| EXERCISE DESCRIPTION |
For this exercise, write out each entry below exactly, omitting the images.
■ ■ ■ ■ ■ ■ ■
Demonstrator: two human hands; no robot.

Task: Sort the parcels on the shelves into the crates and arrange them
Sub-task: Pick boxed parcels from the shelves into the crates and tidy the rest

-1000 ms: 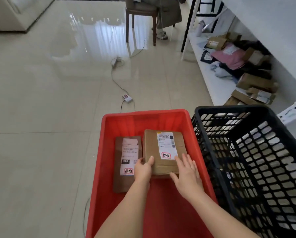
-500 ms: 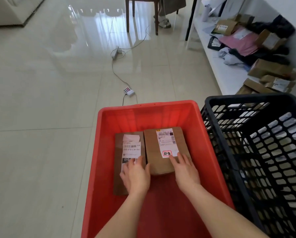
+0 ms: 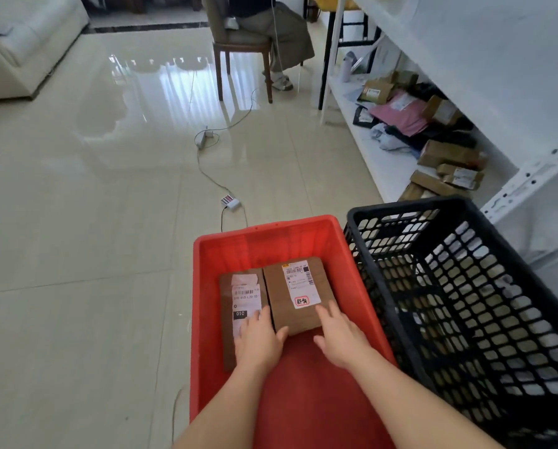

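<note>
Both flat hands stay resting on two parcels [image 3: 298, 294] in one red crate [image 3: 203, 286].

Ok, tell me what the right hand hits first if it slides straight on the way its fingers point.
The right hand already touches the labelled cardboard parcel; sliding on, its fingers would likely cross that parcel's top toward its white label.

A solid red crate [image 3: 203, 286] holds two brown cardboard parcels [image 3: 298, 296] with white labels — one label carries a red stamp, the other a black block. Beside it, a black lattice-patterned crate [image 3: 465, 286]. Glossy cream floor tiles [image 3: 77, 222] — a white shelf [image 3: 384, 163] bears brown, pink and dark parcels.
</note>
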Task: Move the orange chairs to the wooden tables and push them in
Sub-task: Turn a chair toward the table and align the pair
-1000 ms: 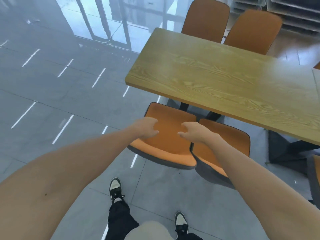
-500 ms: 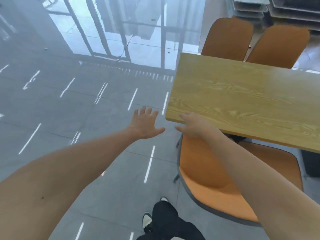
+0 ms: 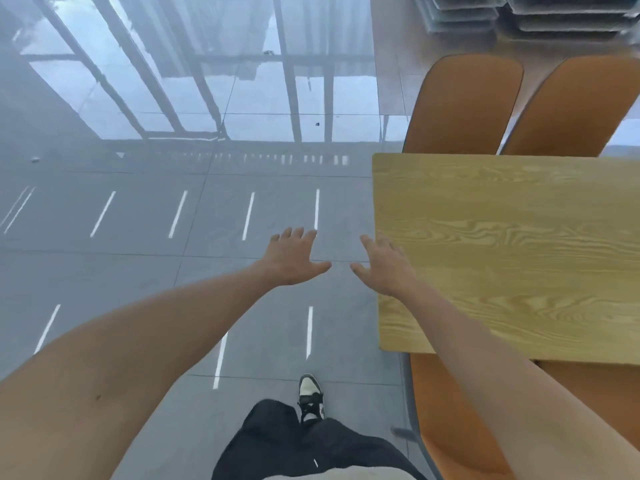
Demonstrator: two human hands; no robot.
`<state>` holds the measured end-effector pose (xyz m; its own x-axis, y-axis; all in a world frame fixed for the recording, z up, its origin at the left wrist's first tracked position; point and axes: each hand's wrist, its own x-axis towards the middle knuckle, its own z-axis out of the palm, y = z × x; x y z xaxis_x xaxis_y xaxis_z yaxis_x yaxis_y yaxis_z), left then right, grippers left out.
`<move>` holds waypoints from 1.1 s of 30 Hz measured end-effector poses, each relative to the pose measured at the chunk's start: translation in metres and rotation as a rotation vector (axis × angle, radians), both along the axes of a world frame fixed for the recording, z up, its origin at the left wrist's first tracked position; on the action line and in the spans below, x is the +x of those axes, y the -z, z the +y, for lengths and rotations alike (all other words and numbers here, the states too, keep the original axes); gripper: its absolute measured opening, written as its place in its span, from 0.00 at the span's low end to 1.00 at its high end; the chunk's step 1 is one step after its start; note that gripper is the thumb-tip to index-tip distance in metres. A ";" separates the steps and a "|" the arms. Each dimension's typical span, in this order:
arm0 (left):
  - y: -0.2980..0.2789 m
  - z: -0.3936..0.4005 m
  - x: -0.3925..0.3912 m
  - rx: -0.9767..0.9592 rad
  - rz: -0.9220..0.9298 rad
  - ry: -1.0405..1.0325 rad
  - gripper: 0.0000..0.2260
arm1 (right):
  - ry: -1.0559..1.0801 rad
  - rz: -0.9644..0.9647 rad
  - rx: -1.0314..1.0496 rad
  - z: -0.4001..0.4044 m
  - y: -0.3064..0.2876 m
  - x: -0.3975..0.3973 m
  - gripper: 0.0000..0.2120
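A wooden table (image 3: 519,244) fills the right of the view. An orange chair (image 3: 446,410) is tucked under its near edge, partly hidden by my right forearm. Two more orange chairs stand at the far side, one on the left (image 3: 464,105) and one on the right (image 3: 575,109), backs against the table edge. My left hand (image 3: 294,259) hovers over the floor left of the table, fingers spread, holding nothing. My right hand (image 3: 384,266) is open too, above the table's left edge.
Glossy grey floor tiles (image 3: 173,220) with window reflections stretch to the left and ahead. Stacked grey trays (image 3: 519,15) sit at the far right. My legs and one black-and-white shoe (image 3: 311,396) are at the bottom.
Both hands have come off the orange chair back and now float open. The view has swung left, so the table and near chair sit further right.
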<state>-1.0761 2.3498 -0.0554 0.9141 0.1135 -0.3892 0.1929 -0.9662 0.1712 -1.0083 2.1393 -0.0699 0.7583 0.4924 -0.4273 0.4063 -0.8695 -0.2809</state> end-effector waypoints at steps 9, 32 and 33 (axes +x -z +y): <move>-0.015 0.103 0.216 -0.044 0.264 0.176 0.36 | 0.064 0.338 -0.188 0.088 0.004 0.196 0.34; -0.015 0.050 0.919 0.029 0.097 0.892 0.34 | 0.763 0.176 0.016 0.046 -0.022 0.753 0.32; -0.018 0.037 0.945 0.028 0.094 0.928 0.34 | 0.791 0.149 0.011 0.035 -0.026 0.772 0.32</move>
<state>-0.1315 2.3867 -0.0371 0.6086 -0.6359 -0.4746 -0.6465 -0.7442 0.1679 -0.2365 2.1747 -0.0441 0.8195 -0.1621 -0.5497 -0.3713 -0.8809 -0.2937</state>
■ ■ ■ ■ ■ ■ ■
| FINISHED TASK |
Demonstrator: two human hands; no robot.

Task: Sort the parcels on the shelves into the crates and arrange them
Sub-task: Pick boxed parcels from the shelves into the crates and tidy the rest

-1000 ms: 
-500 ms: 
+0 ms: 

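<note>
Both flat hands stay resting on two parcels [image 3: 298, 294] in one red crate [image 3: 203, 286].

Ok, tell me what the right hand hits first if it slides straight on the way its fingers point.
The right hand already touches the labelled cardboard parcel; sliding on, its fingers would likely cross that parcel's top toward its white label.

A solid red crate [image 3: 203, 286] holds two brown cardboard parcels [image 3: 298, 296] with white labels — one label carries a red stamp, the other a black block. Beside it, a black lattice-patterned crate [image 3: 465, 286]. Glossy cream floor tiles [image 3: 77, 222] — a white shelf [image 3: 384, 163] bears brown, pink and dark parcels.
</note>
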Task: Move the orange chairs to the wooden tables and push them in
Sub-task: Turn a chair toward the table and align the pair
-1000 ms: 
-500 ms: 
+0 ms: 
Demonstrator: two human hands; no robot.
`<state>` holds the measured end-effector pose (xyz m; its own x-axis, y-axis; all in a world frame fixed for the recording, z up, its origin at the left wrist's first tracked position; point and axes: each hand's wrist, its own x-axis towards the middle knuckle, its own z-axis out of the palm, y = z × x; x y z xaxis_x xaxis_y xaxis_z yaxis_x yaxis_y yaxis_z), left then right, grippers left out.
`<move>` holds waypoints from 1.1 s of 30 Hz measured end-effector poses, each relative to the pose measured at the chunk's start: translation in metres and rotation as a rotation vector (axis × angle, radians), both along the axes of a world frame fixed for the recording, z up, its origin at the left wrist's first tracked position; on the action line and in the spans below, x is the +x of those axes, y the -z, z the +y, for lengths and rotations alike (all other words and numbers here, the states too, keep the original axes); gripper: its absolute measured opening, written as its place in its span, from 0.00 at the span's low end to 1.00 at its high end; the chunk's step 1 is one step after its start; note that gripper is the thumb-tip to index-tip distance in metres. A ";" separates the steps and a "|" the arms. Each dimension's typical span, in this order:
arm0 (left):
  - y: -0.2980..0.2789 m
  - z: -0.3936..0.4005 m
  - x: -0.3925..0.3912 m
  - rx: -0.9767..0.9592 rad
  - rz: -0.9220..0.9298 rad
  - ry: -1.0405..1.0325 rad
  - gripper: 0.0000..0.2260
arm1 (right):
  - ry: -1.0559..1.0801 rad
  - rz: -0.9644..0.9647 rad
  - rx: -1.0314..1.0496 rad
  - z: -0.4001..0.4044 m
  - y: -0.3064..0.2876 m
  - x: -0.3975..0.3973 m
  - gripper: 0.0000..0.2120
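A wooden table (image 3: 519,244) fills the right of the view. An orange chair (image 3: 446,410) is tucked under its near edge, partly hidden by my right forearm. Two more orange chairs stand at the far side, one on the left (image 3: 464,105) and one on the right (image 3: 575,109), backs against the table edge. My left hand (image 3: 294,259) hovers over the floor left of the table, fingers spread, holding nothing. My right hand (image 3: 384,266) is open too, above the table's left edge.
Glossy grey floor tiles (image 3: 173,220) with window reflections stretch to the left and ahead. Stacked grey trays (image 3: 519,15) sit at the far right. My legs and one black-and-white shoe (image 3: 311,396) are at the bottom.
Both hands have come off the orange chair back and now float open. The view has swung left, so the table and near chair sit further right.
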<state>-1.0761 2.3498 -0.0554 0.9141 0.1135 -0.3892 0.1929 -0.9662 0.1712 -1.0083 2.1393 -0.0699 0.7583 0.4924 -0.4273 0.4063 -0.8695 -0.2809</state> end-effector waypoints at steps 9, 32 and 33 (axes +x -z +y): <move>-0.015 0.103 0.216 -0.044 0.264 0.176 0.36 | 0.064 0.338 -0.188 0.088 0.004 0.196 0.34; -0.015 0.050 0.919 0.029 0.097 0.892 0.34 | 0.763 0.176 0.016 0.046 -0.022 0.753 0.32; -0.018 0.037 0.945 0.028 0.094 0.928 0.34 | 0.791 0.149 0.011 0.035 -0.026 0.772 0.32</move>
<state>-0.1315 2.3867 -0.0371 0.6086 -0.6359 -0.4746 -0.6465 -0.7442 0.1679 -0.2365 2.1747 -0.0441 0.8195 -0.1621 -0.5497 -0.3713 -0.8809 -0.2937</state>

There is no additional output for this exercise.